[Exercise requirements]:
Go to the line containing "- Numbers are" in the records below and print it and every following line exactly, on through the line containing "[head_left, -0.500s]", then stop.

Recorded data
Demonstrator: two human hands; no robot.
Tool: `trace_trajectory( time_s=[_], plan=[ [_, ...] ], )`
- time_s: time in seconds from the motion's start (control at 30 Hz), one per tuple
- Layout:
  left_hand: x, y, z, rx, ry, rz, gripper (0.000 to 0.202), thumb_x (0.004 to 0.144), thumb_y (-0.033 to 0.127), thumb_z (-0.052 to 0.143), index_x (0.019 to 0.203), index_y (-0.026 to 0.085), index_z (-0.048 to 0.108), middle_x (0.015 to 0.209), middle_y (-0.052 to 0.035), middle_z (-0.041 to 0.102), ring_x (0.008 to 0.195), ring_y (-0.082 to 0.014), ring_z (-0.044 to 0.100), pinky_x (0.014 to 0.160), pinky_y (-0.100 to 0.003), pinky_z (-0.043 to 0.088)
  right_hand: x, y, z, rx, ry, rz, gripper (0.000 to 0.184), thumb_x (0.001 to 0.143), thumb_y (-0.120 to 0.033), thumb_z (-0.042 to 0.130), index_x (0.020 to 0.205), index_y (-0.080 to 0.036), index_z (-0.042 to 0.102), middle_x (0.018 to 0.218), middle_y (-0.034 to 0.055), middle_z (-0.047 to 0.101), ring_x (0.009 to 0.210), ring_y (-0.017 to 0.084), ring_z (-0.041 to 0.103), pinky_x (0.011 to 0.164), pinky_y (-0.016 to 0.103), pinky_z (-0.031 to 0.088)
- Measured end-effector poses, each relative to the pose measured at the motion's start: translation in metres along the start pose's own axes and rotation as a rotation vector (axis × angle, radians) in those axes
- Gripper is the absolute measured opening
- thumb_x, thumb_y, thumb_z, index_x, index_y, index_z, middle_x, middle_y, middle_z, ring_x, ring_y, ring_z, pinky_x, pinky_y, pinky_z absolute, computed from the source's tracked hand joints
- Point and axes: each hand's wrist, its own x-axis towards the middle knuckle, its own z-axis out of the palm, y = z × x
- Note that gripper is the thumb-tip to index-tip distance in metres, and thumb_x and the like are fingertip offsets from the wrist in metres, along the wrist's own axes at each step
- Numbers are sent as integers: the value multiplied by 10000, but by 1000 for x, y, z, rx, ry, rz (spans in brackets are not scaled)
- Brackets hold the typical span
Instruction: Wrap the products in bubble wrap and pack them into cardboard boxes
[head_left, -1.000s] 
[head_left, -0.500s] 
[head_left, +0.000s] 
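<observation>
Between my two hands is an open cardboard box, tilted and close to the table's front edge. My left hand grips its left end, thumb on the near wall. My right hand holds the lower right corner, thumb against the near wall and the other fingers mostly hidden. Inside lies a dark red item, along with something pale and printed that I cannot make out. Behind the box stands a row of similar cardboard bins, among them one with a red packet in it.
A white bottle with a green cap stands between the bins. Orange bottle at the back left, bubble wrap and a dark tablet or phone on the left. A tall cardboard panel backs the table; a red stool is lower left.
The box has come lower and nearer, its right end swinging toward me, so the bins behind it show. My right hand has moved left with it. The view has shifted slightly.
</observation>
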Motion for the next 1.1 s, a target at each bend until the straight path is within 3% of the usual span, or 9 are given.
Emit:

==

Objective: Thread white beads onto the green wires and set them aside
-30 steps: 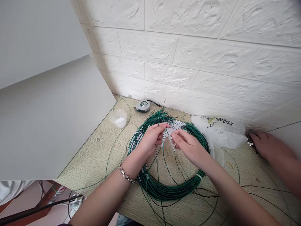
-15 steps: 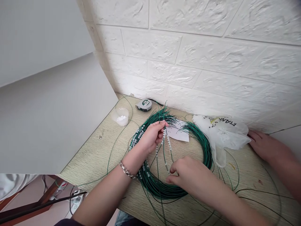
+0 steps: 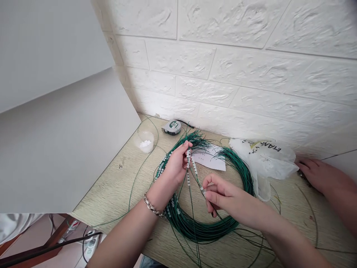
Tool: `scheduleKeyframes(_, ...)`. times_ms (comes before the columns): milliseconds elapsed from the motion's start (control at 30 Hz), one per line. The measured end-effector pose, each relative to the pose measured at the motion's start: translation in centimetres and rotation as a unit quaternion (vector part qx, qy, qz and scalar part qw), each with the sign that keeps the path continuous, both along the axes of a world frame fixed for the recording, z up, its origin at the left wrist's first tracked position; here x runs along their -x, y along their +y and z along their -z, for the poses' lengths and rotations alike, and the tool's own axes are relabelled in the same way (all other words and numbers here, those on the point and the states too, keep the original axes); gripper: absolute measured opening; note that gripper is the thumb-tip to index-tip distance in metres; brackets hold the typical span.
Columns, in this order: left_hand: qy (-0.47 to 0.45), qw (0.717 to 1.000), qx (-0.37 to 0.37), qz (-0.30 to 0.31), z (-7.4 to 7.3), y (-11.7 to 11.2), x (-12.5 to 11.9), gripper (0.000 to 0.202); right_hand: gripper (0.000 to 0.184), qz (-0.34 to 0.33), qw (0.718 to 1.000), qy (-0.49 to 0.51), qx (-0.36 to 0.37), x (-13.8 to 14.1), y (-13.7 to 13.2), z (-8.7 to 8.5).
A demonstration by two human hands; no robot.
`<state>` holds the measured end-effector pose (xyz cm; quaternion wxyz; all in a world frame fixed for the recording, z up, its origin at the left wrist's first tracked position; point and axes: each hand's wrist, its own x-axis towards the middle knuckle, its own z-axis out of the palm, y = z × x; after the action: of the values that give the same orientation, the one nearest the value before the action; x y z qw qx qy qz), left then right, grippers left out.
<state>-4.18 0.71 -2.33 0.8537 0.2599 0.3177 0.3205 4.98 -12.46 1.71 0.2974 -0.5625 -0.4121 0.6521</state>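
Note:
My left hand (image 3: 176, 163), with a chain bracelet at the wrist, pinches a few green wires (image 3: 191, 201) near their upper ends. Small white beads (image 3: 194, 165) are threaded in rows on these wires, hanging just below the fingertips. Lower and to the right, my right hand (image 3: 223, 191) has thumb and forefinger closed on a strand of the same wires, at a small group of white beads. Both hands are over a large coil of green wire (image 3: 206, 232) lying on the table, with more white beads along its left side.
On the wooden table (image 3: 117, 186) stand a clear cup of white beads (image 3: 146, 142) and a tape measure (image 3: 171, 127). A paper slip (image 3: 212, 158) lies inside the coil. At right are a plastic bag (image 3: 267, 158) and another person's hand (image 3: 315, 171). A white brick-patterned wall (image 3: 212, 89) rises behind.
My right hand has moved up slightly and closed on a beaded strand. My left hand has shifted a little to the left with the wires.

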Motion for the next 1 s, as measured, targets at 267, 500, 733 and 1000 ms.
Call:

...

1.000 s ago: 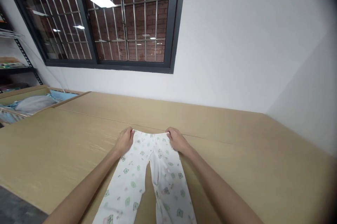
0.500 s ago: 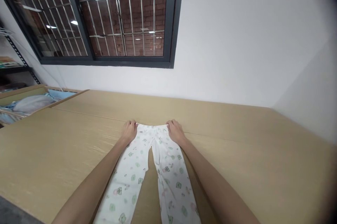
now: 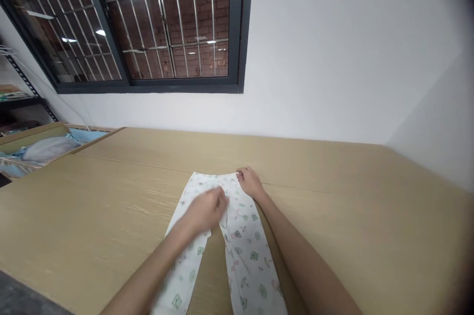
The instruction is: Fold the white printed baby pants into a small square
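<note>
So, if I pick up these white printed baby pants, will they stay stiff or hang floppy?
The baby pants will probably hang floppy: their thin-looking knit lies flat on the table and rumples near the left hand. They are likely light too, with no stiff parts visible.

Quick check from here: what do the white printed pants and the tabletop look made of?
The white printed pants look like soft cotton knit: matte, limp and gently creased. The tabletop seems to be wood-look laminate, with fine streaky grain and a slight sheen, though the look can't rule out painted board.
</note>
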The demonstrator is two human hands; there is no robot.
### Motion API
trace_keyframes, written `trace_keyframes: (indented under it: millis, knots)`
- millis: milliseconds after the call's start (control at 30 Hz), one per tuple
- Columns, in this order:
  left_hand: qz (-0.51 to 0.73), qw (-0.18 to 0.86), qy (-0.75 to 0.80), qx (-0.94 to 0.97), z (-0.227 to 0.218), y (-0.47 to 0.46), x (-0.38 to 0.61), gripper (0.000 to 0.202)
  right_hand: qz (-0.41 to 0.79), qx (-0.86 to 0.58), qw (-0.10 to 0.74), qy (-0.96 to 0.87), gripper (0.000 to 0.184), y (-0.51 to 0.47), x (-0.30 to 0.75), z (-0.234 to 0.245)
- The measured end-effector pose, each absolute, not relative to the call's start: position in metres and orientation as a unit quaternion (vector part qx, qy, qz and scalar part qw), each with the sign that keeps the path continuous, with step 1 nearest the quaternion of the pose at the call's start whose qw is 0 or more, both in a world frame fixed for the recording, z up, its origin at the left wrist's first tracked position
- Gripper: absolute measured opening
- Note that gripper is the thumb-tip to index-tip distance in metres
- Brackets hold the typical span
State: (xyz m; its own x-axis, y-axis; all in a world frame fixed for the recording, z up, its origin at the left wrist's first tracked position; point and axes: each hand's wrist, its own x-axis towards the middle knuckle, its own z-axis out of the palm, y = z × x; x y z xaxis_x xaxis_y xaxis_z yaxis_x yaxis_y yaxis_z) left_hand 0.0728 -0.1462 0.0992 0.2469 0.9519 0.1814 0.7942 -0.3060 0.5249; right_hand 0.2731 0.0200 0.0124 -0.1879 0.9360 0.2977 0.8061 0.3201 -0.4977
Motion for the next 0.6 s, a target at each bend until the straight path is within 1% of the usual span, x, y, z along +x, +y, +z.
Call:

[Answer box]:
- Numbers are sent as integers: the value multiplied by 10000, but by 1000 for x, y, z, rx, ry, rz (spans in brackets are not scaled)
- Brackets hold the typical span
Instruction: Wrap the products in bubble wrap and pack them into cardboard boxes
[head_left, -1.000s] 
[head_left, -0.500s] 

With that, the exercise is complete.